- **Task brief**: Collect all lines from the records below that include the word "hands".

- **Records for the task**:
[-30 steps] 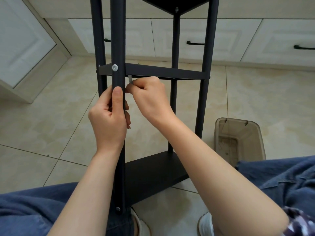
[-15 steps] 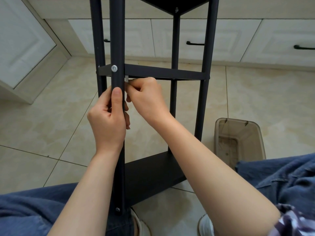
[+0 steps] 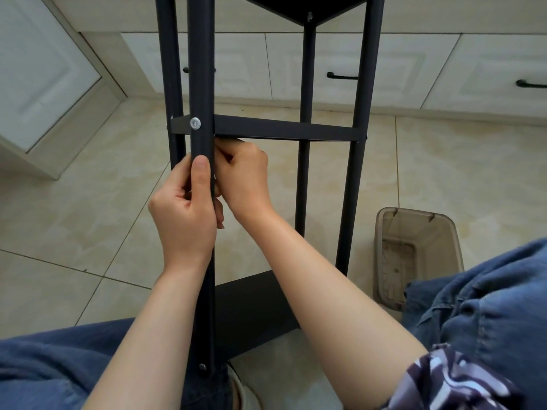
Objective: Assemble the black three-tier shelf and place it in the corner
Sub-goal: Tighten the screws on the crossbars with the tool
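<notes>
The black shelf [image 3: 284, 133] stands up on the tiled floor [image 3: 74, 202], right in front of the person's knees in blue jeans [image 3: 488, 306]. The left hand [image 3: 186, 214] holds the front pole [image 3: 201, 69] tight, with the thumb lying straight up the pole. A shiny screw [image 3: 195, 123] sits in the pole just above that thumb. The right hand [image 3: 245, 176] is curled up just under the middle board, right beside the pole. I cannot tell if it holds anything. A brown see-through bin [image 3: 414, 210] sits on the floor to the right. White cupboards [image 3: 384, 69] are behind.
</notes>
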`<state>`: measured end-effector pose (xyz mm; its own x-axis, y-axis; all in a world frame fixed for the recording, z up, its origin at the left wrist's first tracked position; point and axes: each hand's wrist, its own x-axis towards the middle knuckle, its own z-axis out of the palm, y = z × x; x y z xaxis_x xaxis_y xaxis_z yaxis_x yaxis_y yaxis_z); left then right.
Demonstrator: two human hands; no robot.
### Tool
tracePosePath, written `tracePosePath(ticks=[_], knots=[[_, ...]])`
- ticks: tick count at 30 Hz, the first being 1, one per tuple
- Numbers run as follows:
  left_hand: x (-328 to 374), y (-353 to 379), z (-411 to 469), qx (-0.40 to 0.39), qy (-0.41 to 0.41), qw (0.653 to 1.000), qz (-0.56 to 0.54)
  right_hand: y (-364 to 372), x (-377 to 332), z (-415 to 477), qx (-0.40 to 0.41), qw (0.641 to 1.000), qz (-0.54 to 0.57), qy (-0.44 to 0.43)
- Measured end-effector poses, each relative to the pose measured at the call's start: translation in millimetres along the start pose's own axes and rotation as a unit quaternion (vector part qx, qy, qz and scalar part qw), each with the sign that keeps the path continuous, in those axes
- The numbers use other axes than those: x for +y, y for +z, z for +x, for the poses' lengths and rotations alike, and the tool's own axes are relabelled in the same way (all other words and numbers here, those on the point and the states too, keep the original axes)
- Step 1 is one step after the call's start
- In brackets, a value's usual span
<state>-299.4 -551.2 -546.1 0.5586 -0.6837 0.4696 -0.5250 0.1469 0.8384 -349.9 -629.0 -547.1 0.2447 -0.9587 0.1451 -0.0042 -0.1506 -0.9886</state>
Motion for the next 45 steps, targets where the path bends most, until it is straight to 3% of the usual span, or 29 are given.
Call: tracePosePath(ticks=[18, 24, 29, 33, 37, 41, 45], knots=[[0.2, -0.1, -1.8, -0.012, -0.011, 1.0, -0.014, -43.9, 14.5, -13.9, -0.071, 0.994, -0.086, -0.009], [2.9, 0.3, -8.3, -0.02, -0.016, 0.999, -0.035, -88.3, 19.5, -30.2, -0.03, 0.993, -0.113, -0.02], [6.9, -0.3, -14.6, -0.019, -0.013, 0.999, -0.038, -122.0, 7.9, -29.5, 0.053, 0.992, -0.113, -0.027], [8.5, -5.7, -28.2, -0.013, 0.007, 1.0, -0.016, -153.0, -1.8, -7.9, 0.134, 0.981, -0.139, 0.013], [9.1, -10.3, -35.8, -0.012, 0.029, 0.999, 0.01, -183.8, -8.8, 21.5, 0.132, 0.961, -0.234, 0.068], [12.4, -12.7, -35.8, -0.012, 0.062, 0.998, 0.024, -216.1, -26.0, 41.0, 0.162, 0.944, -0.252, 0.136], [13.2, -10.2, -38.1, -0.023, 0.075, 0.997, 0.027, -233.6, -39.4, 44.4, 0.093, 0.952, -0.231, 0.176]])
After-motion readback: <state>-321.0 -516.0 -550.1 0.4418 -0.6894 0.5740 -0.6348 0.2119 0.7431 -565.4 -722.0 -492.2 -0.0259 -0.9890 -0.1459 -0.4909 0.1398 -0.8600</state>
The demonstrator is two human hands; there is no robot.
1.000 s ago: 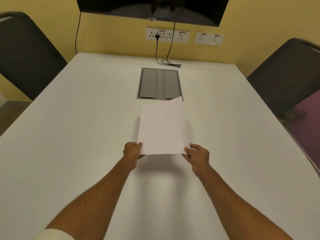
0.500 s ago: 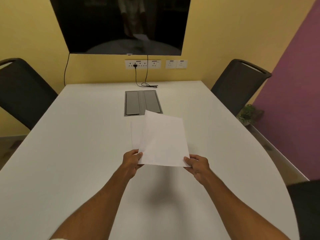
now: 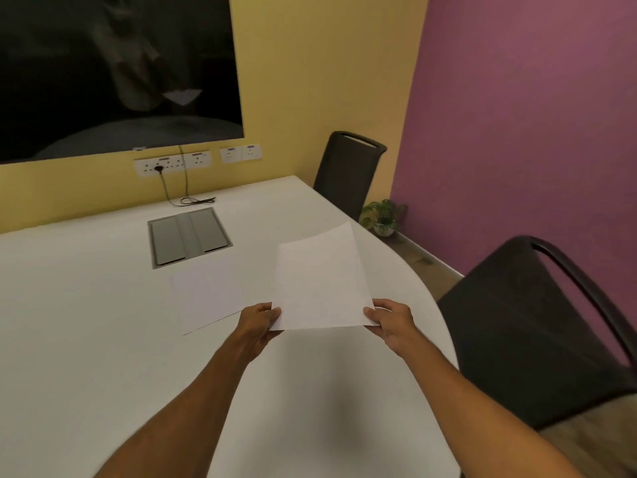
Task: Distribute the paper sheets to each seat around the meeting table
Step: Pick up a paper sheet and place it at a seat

- **Answer section**:
Demonstrator: two human hands; no robot.
The demonstrator is two human hands; there is no robot.

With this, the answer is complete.